The antipseudomonal activity displayed by teh endophytic fungal extracts in this study can be attributed to the antimicrobial compounds present in the extracts. A list of detected bioactive compounds present in the individual fungal extracts with antimicrobial activities is shown in Table 2. From the result obtained, four (4) known compounds were identified as Protocatechuic acid, Indole-3-acetic acid, P-hydroxybenzoic acid, and 4-hydroxyphenyl acetic acid. These compounds have been reported to be produced by fungi of endophytic origin (29, 30, 31) and reported to possess antimicrobial activities (18, 19, 20, 21, 22, 23, 24, 25, 26).

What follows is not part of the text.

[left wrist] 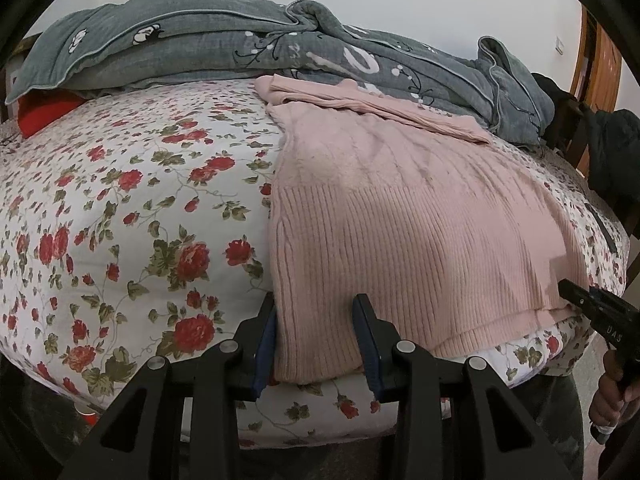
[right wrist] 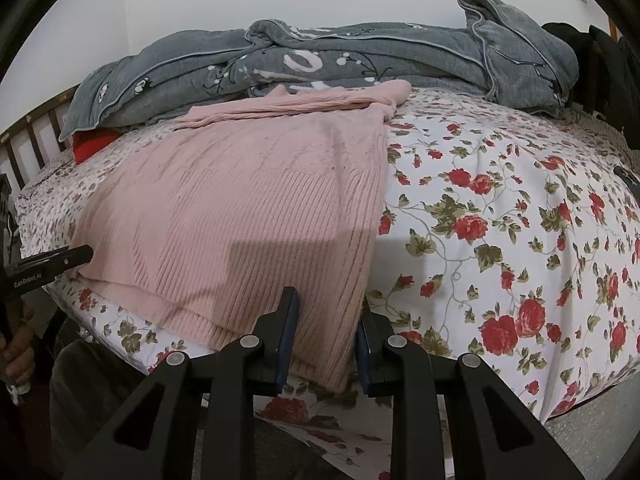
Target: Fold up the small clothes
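A pink ribbed knit sweater [left wrist: 400,208] [right wrist: 248,200] lies flat on the floral bedsheet [left wrist: 140,200] [right wrist: 500,220], with its hem toward me and a sleeve folded across its top. My left gripper [left wrist: 316,304] is shut on the hem's left corner, blue pads against the fabric on both sides. My right gripper [right wrist: 328,300] has its jaws closing on the hem's right corner, and its pads press the knit. Each gripper's tip also shows in the other view, the right gripper [left wrist: 576,292] and the left gripper [right wrist: 80,256].
A crumpled grey quilt [left wrist: 200,48] [right wrist: 360,52] fills the back of the bed, with a red item [left wrist: 44,112] under it. A dark flat object [left wrist: 600,224] lies near the bed's right edge. Dark clothing [left wrist: 608,140] hangs beyond it. A person's hand [left wrist: 608,400] holds the right gripper.
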Demonstrator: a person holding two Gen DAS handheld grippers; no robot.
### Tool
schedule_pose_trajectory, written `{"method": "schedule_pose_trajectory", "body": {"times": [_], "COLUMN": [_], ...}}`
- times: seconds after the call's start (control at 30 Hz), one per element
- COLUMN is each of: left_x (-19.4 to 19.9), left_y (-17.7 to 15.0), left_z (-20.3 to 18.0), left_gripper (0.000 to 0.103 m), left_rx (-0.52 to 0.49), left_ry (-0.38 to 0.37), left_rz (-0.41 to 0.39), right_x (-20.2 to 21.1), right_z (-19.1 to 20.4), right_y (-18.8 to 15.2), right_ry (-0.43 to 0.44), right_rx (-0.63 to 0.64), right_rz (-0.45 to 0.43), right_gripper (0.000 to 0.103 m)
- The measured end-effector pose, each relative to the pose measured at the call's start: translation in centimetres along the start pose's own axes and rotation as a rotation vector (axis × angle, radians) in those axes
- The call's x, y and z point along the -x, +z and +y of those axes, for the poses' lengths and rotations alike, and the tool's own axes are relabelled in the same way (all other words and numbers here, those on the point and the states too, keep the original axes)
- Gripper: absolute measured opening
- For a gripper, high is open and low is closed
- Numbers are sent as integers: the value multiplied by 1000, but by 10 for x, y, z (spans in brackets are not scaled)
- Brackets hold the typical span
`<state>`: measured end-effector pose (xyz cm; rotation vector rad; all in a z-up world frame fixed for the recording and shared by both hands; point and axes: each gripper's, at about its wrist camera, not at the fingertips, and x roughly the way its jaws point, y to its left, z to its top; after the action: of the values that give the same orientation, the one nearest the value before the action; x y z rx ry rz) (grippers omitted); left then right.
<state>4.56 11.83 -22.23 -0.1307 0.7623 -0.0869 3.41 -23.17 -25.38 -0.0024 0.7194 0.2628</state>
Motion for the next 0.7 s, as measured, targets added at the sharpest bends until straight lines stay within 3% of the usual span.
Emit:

The antipseudomonal activities of the endophytic fungal extracts in this study showed a varying effect against the different P. aeruginosa clinical isolates (Fig. 3). Orthopedic wound (Ps.a B) and sputum (Ps.a D) isolates were observed to be strongly resistant to the fungi extracts of Cn2 and Cn3, being susceptible only to the extract of Cn1 ( IZD of 4±0 mm). While laboratory (Ps.a A) and urine (Ps.a C) were susceptible to 100% of the fungi extracts under study. There are several reports that P. aeruginosa wound isolates are highly resistant when compared to isolates from other sources (32, 33). This can also be evidenced by the lower IZD obtained in the case of the control gentamycin (Fig. 3). An emerging problem with P. aeruginosa infection is that this pathogenic microbe exhibits a high degree of resistance to a broad spectrum of antibiotics. One striking highlight of this study was that a higher percentage (80%) of the P. aeruginosa isolates were found to be susceptible to the extract of Cn1. This may be due to the presence of 4-hydroxyphenyl acetic acid and indole-3-acetic acid identified in the extract of Cn1, as revealed by the HPLC results (Table 2). A proper observation shows that only the extracts of Cn1 contained both 4-hydroxyphenyl acetic acid and indole-3-acetic acid, one could propose that both principal compounds combined could produce synergistic mechanism responsible for their activity against the highly resistant wound isolate. Moreover, 4-hydroxyphenyl acetic acid is a phenolic compound and phenolics have been reported to possess antimicrobial properties (22). This is an important observation and suggests the extract of Cn1 as a potential source of novel agents against multiple drug-resistant P. aeruginosa species.
Overall, results obtained suggest that C. nitida harbor many species of endophytic fungi which are potential sources of novel antibacterial compounds. The presence of bioactive compounds has been reported to confer resistance to plants against bacteria, fungi, and pests (34), and therefore explains the antibacterial activity demonstrated by the endophytic fungi extracts in this study. Also, compounds responsible for the observed antimicrobial activity may have a structural analogue to previously established drugs known to show such effective anti-Pseudomonas activity (35). This can be ascertained through the structural elucidation of the identified compounds, and on further purification and characterization, it may be considered as promising compounds for the development of an anti-Pseudomonas drug.
Conclusions
Endophytic fungal extracts of C. nitida exhibited potential for anti- Pseudomonas activity. This could be attributed to the presence of principal compounds identified in the fungal extracts in this study. This plant and its associated endophytic fungi could be a promising source of bioactive compounds of natural origin for the treatment of infections caused by different strains of Pseudomonas aeruginosa.